I usually meet my big trail running family in this event (even many triathlete friends), and catch up with them in a pleasant festive ambience.
The last reason is not objective and rather bias: I stood on Tahura's podium a couple of times but it took me 4 attempts, 4 years in a row to finally win it; it's my story of stubbornness.

ATM: What is your favourite type of trail race?

Long course, diverse terrain and hilly profile.

ATM: What is your dream as a trail runner?

Reading the ultra-trail literature out there played a big role in getting me into running, so it’s always been a dream to run an iconic race from that literature like Western States 100 one day.
In Indonesia, Mount Rinjani Ultra (MRU) in the beautiful island of Lombok is a trail race I’ve always wanted to do, but could never make it as it usually conflicts with a key triathlon race in Bintan island I always commit to; I hope I can run it one day and have a go at breaking its course record.

ATM: Running, and trail running, has seen a boom in popularity also in Indonesia recently. How did you experience this?
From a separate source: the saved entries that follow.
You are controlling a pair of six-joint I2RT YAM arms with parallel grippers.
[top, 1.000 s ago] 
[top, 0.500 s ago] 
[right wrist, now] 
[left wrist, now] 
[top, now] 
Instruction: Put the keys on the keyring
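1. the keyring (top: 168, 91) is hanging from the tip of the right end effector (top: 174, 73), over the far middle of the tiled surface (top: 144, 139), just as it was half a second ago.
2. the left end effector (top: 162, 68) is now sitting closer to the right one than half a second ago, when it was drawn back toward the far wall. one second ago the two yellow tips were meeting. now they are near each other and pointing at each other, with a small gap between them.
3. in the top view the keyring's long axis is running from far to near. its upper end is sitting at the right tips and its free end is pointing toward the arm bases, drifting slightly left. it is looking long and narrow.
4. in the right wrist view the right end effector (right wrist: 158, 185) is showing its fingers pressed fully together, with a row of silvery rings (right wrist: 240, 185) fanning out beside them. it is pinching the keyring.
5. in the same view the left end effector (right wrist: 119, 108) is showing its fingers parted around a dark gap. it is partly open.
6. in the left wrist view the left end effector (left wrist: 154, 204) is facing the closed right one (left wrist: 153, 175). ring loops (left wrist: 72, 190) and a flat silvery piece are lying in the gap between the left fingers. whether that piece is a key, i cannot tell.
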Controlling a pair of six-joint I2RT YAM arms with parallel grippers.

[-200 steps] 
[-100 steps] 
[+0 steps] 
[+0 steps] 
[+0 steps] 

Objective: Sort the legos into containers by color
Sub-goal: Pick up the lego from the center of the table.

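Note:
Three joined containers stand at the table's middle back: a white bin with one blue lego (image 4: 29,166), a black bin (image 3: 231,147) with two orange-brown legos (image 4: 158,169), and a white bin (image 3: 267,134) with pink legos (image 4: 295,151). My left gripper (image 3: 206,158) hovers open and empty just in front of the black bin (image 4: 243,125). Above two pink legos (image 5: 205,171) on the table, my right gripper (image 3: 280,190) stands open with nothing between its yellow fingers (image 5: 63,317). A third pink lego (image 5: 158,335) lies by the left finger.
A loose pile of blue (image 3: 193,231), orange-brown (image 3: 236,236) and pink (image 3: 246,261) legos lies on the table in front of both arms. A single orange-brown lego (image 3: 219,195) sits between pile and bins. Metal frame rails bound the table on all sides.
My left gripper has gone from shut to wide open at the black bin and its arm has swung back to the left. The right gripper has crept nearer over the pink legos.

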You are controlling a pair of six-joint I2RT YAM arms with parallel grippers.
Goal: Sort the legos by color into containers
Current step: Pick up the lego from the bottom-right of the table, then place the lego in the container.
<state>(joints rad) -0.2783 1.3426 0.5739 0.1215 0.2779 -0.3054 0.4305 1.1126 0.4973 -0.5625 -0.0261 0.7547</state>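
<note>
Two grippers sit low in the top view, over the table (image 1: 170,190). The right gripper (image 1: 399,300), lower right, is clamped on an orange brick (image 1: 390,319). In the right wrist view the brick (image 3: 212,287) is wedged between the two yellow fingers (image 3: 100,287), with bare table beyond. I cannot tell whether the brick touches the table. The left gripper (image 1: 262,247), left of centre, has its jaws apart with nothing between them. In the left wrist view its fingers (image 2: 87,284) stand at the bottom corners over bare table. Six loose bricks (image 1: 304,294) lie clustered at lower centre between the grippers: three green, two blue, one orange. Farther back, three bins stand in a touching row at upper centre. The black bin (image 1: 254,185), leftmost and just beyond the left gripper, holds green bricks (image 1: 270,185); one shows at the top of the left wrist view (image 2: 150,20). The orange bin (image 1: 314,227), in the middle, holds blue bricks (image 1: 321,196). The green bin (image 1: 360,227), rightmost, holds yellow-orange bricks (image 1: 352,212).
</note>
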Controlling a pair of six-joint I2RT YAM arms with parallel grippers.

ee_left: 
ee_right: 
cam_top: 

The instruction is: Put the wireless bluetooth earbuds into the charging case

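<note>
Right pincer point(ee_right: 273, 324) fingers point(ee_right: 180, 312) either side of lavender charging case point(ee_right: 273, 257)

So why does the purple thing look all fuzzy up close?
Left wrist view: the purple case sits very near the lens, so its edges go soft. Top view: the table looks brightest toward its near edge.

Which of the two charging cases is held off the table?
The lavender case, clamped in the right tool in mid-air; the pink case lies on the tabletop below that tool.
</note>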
I’ve seen it grow exponentially: Back in 2012, runners down the street used to be a rare sight, running events could be counted on fingers and I used to see much more bikers than joggers on Jakarta’s weekly Car Free Day (CFD). Runners grew in numbers in the past 4 years; there are running events almost every weekend now (sometimes more than 2 on the same day), some of which draw thousands of participants, most running events are Road, but increasingly Trail too; many Jakartan cyclists avoid Car Free Day on Sunday, “It’s been taken over by runners” they mutter.
The running boom in the country is in my opinion only the tip of the iceberg, research studies show obesity has been rising rapidly in Indonesia and is becoming a major threat to public health; While urgent policy work is required to address the problem, I think we runners should play a leading role and be part of the solution: Raising health-consciousness, advocating running-friendly cities, demanding a minimum of green space “square meters per capita” in urban areas, sidewalks, trails …etc.

ATM: How do you see the future development of trail running?

I believe trail running will continue to grow in popularity in the region and the world, not only because health awareness and runners’ numbers will continue to increase, but also because more road runners continue to look for less urban and more beautiful sceneries, cleaner air quality, and just runs that are more pleasant and more fun; all that can generally be found when we return to nature and run trail; with this comes a responsibility to protect environment, keep our trails clean and keep them green, “Leave nothing but footprints”.

ATM: Many athletics federations in Asia do not recognise trail running as a genuine discipline. Is this holding the sport back?

Definitely, would any cycling federation stop recognizing MTB as a cycling discipline?! It’s unthinkable; MTB is a well-established and fully recognized part of cycling.
The same terrain differentiation applies to Trail running; I really hope its growing popularity will convince Athletics Federations in the region to regard it more progressively, recognize it, support it and nurture its young talent; Trail is not Track, nor Road, not even Cross-country, but it’s still Running.

ATM: Should trail running become recognised as an olympic sport?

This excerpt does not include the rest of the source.